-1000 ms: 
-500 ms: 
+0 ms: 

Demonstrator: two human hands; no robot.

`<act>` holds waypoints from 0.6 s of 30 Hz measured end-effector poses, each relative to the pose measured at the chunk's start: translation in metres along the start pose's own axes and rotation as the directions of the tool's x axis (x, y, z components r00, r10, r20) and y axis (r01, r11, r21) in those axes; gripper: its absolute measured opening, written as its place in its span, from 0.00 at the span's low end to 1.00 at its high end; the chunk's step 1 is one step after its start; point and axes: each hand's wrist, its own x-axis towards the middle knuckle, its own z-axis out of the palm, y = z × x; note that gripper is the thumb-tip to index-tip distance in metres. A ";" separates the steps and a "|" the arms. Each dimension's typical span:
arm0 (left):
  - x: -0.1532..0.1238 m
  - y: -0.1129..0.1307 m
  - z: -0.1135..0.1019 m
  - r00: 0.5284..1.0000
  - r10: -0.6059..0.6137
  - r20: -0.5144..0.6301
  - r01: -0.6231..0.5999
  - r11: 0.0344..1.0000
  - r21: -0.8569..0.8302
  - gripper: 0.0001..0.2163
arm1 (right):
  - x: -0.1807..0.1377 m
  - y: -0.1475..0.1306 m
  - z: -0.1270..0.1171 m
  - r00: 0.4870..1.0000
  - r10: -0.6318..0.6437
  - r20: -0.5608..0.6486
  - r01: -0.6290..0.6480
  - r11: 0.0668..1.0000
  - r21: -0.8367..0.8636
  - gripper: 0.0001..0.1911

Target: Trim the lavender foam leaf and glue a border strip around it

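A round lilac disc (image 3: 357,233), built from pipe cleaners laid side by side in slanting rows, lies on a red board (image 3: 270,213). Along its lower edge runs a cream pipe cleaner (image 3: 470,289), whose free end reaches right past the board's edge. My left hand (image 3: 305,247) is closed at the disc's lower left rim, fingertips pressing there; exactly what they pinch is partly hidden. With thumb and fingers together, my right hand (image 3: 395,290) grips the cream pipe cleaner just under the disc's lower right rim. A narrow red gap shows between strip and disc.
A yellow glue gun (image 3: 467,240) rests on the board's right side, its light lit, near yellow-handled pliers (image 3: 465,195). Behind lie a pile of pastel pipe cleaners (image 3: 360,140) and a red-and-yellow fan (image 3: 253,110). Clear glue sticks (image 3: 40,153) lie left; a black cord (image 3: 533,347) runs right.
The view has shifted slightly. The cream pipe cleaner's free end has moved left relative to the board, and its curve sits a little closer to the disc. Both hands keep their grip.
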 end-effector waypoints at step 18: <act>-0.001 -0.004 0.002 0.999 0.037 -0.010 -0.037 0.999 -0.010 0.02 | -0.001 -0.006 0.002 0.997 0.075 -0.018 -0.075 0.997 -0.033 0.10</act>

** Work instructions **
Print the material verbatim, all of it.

** Reply to the exercise **
-1000 ms: 
-500 ms: 
+0 ms: 

Demonstrator: two human hands; no robot.

`<act>` holds waypoints from 0.6 s of 30 Hz measured end-effector poses, each relative to the pose measured at the chunk's start: translation in metres along the start pose's own axes and rotation as the directions of the tool's x axis (x, y, z components r00, r10, r20) and y axis (r01, r11, r21) in those axes; gripper: its absolute measured opening, written as its place in its span, from 0.00 at the span's low end to 1.00 at its high end; the chunk's step 1 is one step after its start; point and axes: each hand's wrist, its own x-axis towards the middle knuckle, its own z-axis out of the palm, y = z × x; note that gripper is the thumb-tip to index-tip distance in metres. A ";" separates the steps and a "|" the arms. Each dimension's typical span:
arm0 (left):
  - x: -0.1532..0.1238 m
  - y: -0.1129..0.1307 m
  - z: -0.1135..0.1019 m
  - r00: 0.5284..1.0000
  - r10: -0.6059..0.6137
  - r20: -0.5144..0.6301
  - r01: -0.6231..0.5999
  - r11: 0.0344..1.0000
  - r21: -0.8569..0.8302
  - gripper: 0.0001..0.2163
arm1 (right):
  - x: -0.1807..0.1377 m
  - y: -0.1475..0.1306 m
  - z: -0.1270..0.1171 m
  - r00: 0.4870..1.0000
  - r10: -0.6318..0.6437
  - r20: -0.5608..0.6486
  - r01: -0.6290..0.6480
  - r11: 0.0668..1.0000
  - r21: -0.8367..0.8636
  - gripper: 0.0001..0.1911

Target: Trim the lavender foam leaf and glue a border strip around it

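A round lilac disc (image 3: 357,233), built from pipe cleaners laid side by side in slanting rows, lies on a red board (image 3: 270,213). Along its lower edge runs a cream pipe cleaner (image 3: 470,289), whose free end reaches right past the board's edge. My left hand (image 3: 305,247) is closed at the disc's lower left rim, fingertips pressing there; exactly what they pinch is partly hidden. With thumb and fingers together, my right hand (image 3: 395,290) grips the cream pipe cleaner just under the disc's lower right rim. A narrow red gap shows between strip and disc.
A yellow glue gun (image 3: 467,240) rests on the board's right side, its light lit, near yellow-handled pliers (image 3: 465,195). Behind lie a pile of pastel pipe cleaners (image 3: 360,140) and a red-and-yellow fan (image 3: 253,110). Clear glue sticks (image 3: 40,153) lie left; a black cord (image 3: 533,347) runs right.
The view has shifted slightly. The cream pipe cleaner's free end has moved left relative to the board, and its curve sits a little closer to the disc. Both hands keep their grip.
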 end-effector waypoints at step 18: <act>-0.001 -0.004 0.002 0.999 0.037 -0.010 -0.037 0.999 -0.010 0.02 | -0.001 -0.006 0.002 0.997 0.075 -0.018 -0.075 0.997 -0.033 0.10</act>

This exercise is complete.